Le Congrès accentue sa pression
A l’issue de ces discussions, Zarif a affirmé que l’Occident devait cesser de faire pression sur son pays, afin de sortir de l’impasse. « Tant que les faucons des deux régimes, américain et iranien, mettent la pression sur leurs régimes, il serait difficile de trouver un compromis. Les durs des deux parties sont méfiants. Ils veulent mettre les bâtons dans les roues », explique M. Abbas.

Envenimant de plus en plus l’am­biance des négociations, le Congrès américain, où le lobby israélien est très fort, a accentué sa pression sur l’administration américaine, affir­mant qu’il envisage de renforcer le régime des sanctions contre l’Iran. Menaçant, le président de la commis­sion des Affaires étrangères du Sénat américain, Bob Corker, a prédit que le débat parlementaire sur le nucléaire iranien démarrerait d’ici février. Deux voies sont désormais envisa­gées au Congrès, afin d’influencer le contenu de tout accord final sur le nucléaire. L’une vise à adopter une loi obligeant Obama à soumettre tout accord nucléaire à un vote du Congrès, l’autre prend la forme d’une loi qui déclencherait graduellement de nouvelles sanctions automatique­ment à partir de juillet, au cas où aucun accord final ne serait signé avant la date butoir.

De peur que ces nouvelles sanc­tions ne fassent capoter les négocia­tions en cours, le président Obama a demandé au Congrès d’être « patient », menaçant qu’il oppose­rait son veto contre de nouvelles sanctions qui réduiraient ses efforts au néant. « Des négociations doivent avoir lieu vite entre Américains eux-mêmes. L’Administration américaine doit s’entretenir avec le Congrès, afin de le convaincre de donner la chance à Obama d’aboutir à un règlement pacifique à la crise ira­nienne avant la fin de son dernier mandat dans deux ans. Lors de ces pourparlers, le Congrès pourrait imposer au président une sorte d’ul­timatum, afin de se rassurer que l’Iran ne va pas poursuivre son jeu des atermoiements », prévoit l’expert Mohamad Abbas.

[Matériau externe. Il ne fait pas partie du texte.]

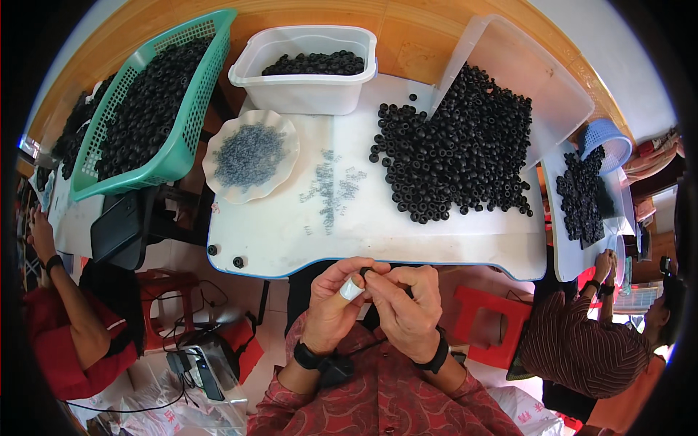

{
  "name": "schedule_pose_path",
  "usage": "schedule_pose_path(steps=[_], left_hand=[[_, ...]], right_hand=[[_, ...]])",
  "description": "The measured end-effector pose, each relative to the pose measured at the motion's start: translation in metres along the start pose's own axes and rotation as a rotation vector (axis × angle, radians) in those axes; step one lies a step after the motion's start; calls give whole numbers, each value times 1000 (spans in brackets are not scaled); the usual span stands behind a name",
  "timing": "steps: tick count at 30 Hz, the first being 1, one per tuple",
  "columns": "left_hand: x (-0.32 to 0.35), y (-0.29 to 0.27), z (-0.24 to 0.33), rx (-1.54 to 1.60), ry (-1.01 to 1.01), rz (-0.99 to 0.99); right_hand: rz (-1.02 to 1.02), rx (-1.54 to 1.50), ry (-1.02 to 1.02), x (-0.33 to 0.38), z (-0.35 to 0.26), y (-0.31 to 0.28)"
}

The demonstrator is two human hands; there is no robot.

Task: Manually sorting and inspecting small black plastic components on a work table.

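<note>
My left hand (pixel 329 309) and my right hand (pixel 408 309) meet just in front of the table's near edge. Between their fingertips is a small black part (pixel 366 271), mostly covered, apparently like the round ones on the table. White tape (pixel 350 290) wraps my left thumb. Beyond my hands, tiny clear pieces (pixel 331 192) lie scattered on the white table (pixel 283 243). A scalloped cream plate (pixel 211 163) holds more of them. To the right spreads a large heap of black rings with center holes (pixel 451 156), spilling from a tipped clear bin (pixel 549 80).
A white tub (pixel 305 94) of black parts stands at the back. Left of it is a green basket (pixel 156 171), also full. Two loose black parts (pixel 238 261) lie near the front left corner. People work at both sides, beside red stools (pixel 492 327).
</note>
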State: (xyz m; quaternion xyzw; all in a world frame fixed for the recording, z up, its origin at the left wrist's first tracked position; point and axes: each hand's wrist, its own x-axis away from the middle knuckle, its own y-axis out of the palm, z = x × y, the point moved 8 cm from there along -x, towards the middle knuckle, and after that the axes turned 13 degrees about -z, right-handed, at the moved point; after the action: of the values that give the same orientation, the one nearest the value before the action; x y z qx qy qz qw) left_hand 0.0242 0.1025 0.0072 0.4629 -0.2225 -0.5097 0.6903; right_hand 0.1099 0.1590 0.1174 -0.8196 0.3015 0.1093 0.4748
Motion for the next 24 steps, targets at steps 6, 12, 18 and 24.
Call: schedule_pose_path(steps=[6,12,18,24], left_hand=[[1,-4,-7,21,-17,59],[2,-1,-15,11,-78,106],[4,-1,-20,7,-76,129],[3,-1,-23,0,-107,80]], right_hand=[[-29,-12,-36,2,7,6],[-53,-5,-49,6,18,4],[-64,42,-61,6,16,3],[-53,81,-48,9,17,4]])
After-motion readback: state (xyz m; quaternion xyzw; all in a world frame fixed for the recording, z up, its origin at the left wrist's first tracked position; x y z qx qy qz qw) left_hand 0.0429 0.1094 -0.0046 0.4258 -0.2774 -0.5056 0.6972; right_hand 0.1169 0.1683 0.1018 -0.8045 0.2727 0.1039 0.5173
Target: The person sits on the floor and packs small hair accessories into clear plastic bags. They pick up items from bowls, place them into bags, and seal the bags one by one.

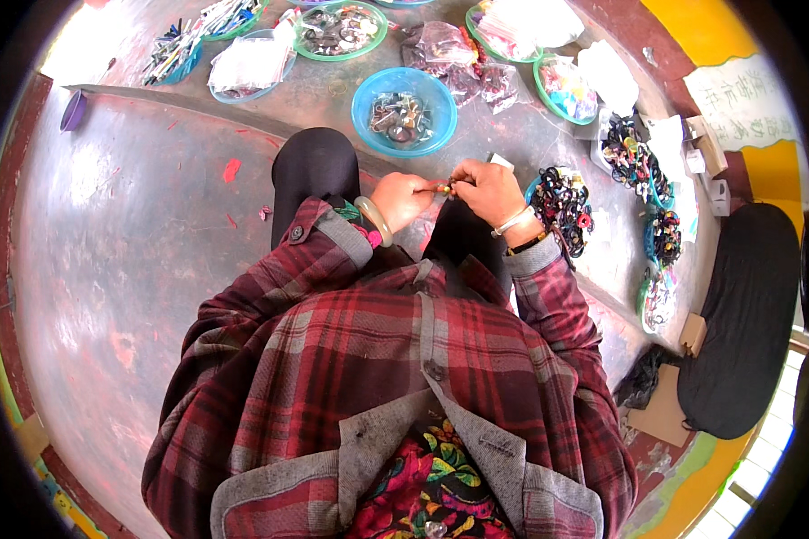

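Above my knees, my left hand and my right hand meet with fingertips pinched. Between them is a small piece with red and yellow bead-like parts; its exact kind is too small to make out. Both hands seem to grip it, one at each end. Just beyond them stands a blue plastic bowl holding small shiny metal and brown pieces. Close to my right wrist lies a heap of mostly black hair ties, with the edge of a blue container showing beside it.
Green-rimmed basins of small goods and clear bags of dark items line the far side. Pens fill a container at far left, near a purple cup. More dark hair ties and a black padded oval are on the right.
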A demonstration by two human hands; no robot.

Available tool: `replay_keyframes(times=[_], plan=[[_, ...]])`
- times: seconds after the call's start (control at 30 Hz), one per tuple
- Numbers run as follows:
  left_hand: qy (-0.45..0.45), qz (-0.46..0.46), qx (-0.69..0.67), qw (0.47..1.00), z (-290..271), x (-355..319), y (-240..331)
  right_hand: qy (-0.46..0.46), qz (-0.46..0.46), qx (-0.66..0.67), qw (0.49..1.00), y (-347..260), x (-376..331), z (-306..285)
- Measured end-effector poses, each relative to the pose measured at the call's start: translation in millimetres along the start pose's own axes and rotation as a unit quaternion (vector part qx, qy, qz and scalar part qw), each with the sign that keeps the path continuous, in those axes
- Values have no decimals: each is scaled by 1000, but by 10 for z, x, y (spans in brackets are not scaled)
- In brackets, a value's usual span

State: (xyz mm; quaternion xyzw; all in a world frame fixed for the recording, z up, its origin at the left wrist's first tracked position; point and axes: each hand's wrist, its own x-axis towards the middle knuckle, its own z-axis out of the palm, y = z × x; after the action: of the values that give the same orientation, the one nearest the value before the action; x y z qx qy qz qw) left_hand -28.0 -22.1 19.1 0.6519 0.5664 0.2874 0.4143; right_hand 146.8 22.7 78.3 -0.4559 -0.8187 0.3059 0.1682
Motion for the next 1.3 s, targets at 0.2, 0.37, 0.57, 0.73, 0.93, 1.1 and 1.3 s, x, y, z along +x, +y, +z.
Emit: replay_keyframes(times=[0.2,0.37,0.57,0.73,0.93,1.1,1.3], plan=[[2,26,-31,999,3,-4,1,-25,0,-56,998,-4,13,46],[-23,29,-54,998,-31,-11,64,-53,-14,-107,993,-2,23,92],[-38,-9,-155,987,0,23,-70,3,-12,-30,999,-59,-21,36],[-45,-13,-208,977,41,34,-139,-6,-29,7,1000,-104,-55,-55],[-73,-33,-193,978,-40,6,3,-21,-46,-2,999,-35,-97,3],[-82,-73,-276,955,-51,-18,38,-32,-84,-33,995,-85,-95,20],[-85,-112,-354,925,-60,-27,69,-35,-89,-58,994,-60,-118,57]])
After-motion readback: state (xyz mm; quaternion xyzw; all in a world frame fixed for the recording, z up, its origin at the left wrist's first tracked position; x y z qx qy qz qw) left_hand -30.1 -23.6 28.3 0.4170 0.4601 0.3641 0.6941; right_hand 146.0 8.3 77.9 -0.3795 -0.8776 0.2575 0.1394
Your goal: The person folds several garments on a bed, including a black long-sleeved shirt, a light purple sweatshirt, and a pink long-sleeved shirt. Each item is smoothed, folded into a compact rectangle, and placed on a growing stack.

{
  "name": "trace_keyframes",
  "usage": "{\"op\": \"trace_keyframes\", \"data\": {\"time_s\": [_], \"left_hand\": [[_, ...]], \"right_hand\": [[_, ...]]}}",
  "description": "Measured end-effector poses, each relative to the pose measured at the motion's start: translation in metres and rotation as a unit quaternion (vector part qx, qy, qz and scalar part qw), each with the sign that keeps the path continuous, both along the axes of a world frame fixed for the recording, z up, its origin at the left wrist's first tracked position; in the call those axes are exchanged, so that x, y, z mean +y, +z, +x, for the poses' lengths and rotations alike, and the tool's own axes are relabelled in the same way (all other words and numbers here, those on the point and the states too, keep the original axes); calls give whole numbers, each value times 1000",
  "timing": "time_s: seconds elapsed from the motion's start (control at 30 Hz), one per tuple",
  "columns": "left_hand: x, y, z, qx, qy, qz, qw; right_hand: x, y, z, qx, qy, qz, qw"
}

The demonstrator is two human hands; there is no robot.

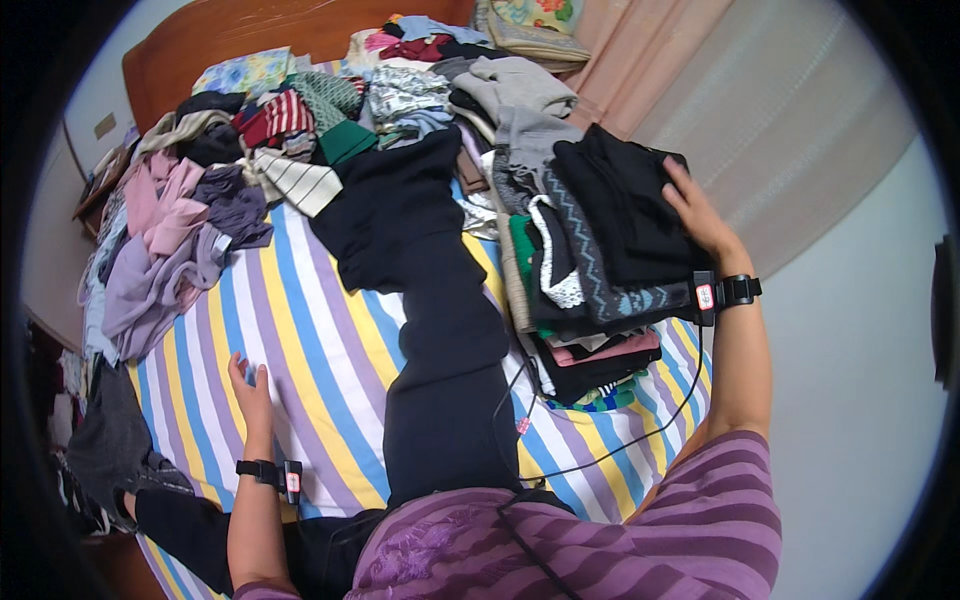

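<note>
My right hand [701, 214] rests on the right edge of a folded black garment [626, 199], thumb apart from the fingers, gripping nothing. That garment tops a tall stack of folded clothes; beneath it lies a dark grey knit with a blue zigzag pattern [581, 247]. My left hand [253, 394] hovers above the striped bedsheet [330, 420], its fingers apart and nothing in them. Between the hands, dark cloth [442, 322] runs from my lap across the bed. I cannot tell where trouser leg ends and loose garment begins.
Pink [161, 195] and lilac [161, 281] clothes lie heaped at left. More clothing, including a red-and-white striped piece [281, 120] and a grey sweater [517, 86], covers the bed before the wooden headboard [300, 34]. A black cable [622, 454] trails from my right wrist. Curtains [720, 112] hang at right.
</note>
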State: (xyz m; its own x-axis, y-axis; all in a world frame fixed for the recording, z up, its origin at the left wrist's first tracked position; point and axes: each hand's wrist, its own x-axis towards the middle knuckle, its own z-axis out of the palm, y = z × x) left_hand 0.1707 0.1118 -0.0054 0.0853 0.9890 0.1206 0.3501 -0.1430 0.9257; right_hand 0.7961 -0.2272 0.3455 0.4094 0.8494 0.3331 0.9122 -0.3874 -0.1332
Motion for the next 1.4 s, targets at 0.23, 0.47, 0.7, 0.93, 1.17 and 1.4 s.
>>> {"op": "trace_keyframes", "data": {"time_s": [0.23,0.47,0.7,0.93,1.17,1.4], "left_hand": [[-12,-30,-49,246,40,107,962],[-15,-41,-55,376,53,118,917],[-27,-27,-57,341,56,97,933],[-28,-19,-49,344,54,95,933],[-29,-16,-54,320,53,88,942],[-24,-11,-51,332,48,64,940]], "right_hand": [[10,32,-37,72,-69,3,995],[93,82,-169,96,126,203,966],[298,-41,-306,159,371,9,915],[417,-251,-354,310,383,-163,855],[462,-322,-414,330,343,-204,856],[519,-326,-425,333,327,-122,876]]}}
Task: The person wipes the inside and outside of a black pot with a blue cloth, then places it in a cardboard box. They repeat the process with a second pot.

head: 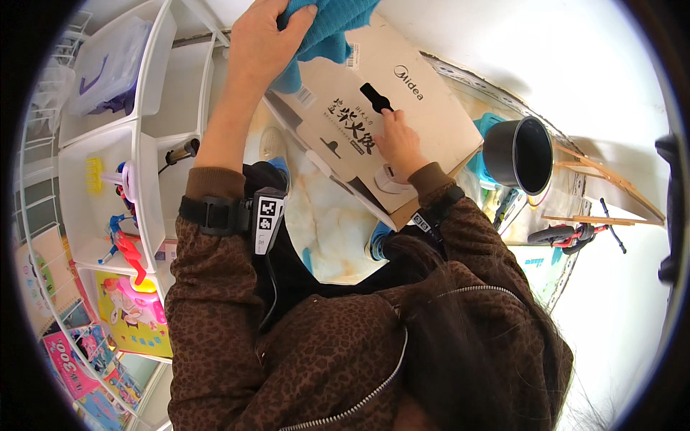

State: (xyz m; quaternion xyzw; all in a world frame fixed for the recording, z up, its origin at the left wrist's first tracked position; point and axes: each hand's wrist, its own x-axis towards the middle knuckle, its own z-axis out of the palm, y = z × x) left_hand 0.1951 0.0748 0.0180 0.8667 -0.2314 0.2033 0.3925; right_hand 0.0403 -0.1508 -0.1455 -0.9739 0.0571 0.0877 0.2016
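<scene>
My left hand (261,46) grips a bunched blue ribbed cloth (329,35) at the top of the view, above one end of a large Midea cardboard box (442,126). The box lies tilted before me and bears printed writing. My right hand (400,141) rests on its face with thumb and forefinger apart. At the forefinger's tip is a black, rounded-ended shape (374,97); whether it is loose or printed is unclear. Under the right wrist shows a white rounded shape (389,180), partly hidden.
White shelving (137,129) on the left holds a clear lidded bin (110,70), toys and books. Right of the box, a dark round pot (517,156) sits by a turquoise container (480,145). Farther right are a wooden frame (609,175) and a red toy bike (582,234).
</scene>
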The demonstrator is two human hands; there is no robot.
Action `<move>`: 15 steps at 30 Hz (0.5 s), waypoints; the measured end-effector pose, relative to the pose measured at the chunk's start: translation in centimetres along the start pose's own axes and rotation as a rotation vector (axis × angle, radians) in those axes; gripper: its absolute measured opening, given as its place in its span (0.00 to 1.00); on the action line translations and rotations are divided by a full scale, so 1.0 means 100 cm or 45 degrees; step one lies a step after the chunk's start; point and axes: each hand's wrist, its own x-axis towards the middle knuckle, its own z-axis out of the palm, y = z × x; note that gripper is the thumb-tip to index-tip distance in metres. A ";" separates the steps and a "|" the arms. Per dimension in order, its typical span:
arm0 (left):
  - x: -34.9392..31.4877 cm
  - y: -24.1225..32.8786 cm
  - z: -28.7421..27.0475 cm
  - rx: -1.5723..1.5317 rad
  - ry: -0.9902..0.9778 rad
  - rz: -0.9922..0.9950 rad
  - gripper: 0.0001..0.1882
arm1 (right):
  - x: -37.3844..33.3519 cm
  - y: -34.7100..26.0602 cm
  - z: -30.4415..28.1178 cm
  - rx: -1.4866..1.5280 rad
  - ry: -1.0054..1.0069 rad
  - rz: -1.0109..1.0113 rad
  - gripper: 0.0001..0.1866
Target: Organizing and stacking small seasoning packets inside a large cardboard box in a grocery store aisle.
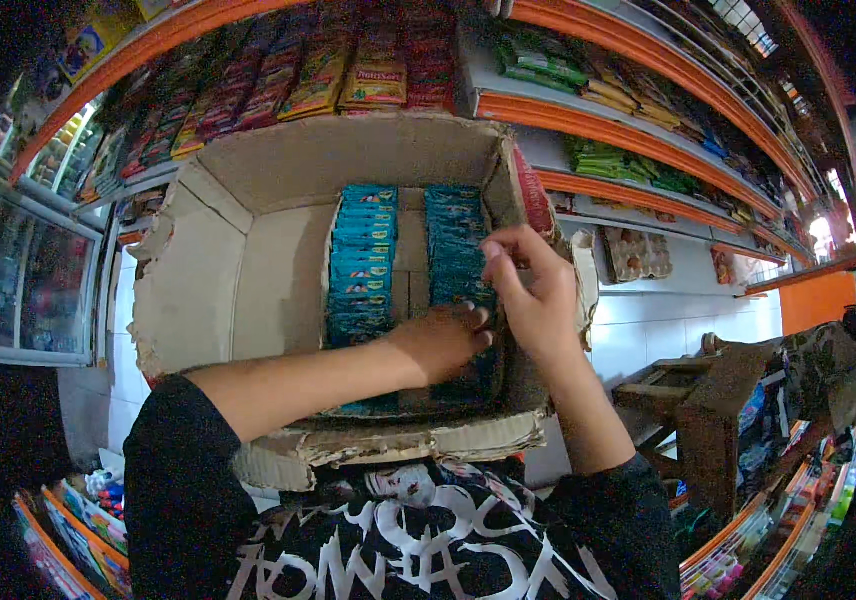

Montrant ses dents à son tour, le régime iranien a menacé qu’il étudie­rait un projet de relance à grande échelle de son programme nucléaire à n’importe quel niveau d’enrichisse­ment, si l’Occident lui imposait de nouvelles sanctions. L’Iran avait déjà gelé, depuis janvier 2014, une partie de ses activités nucléaires sensibles et a accepté de réduire l’enrichissement de 20% à 5%, en échange d’une levée partielle des sanctions. « Les Occidentaux doivent utiliser les occasions qui s’offrent à eux et ne devraient pas croire qu’ils peuvent nous avoir en marchandant », a menacé M. Larijani, président conservateur du Parlement. « Les Iraniens ne sont pas faciles: ils pos­sèdent l’art de négocier et ils sont à la fois ambigus et insaisissables. Imaginez qu’ils ont réussi à diviser les Américains eux-mêmes. Six super­puissances peinent à négocier avec eux pendant plus d’une décennie. Un accord avec eux serait difficile, mais pas impossible », conclut M. Abbas, pour qui un accord de dernière minute serait toujours possible.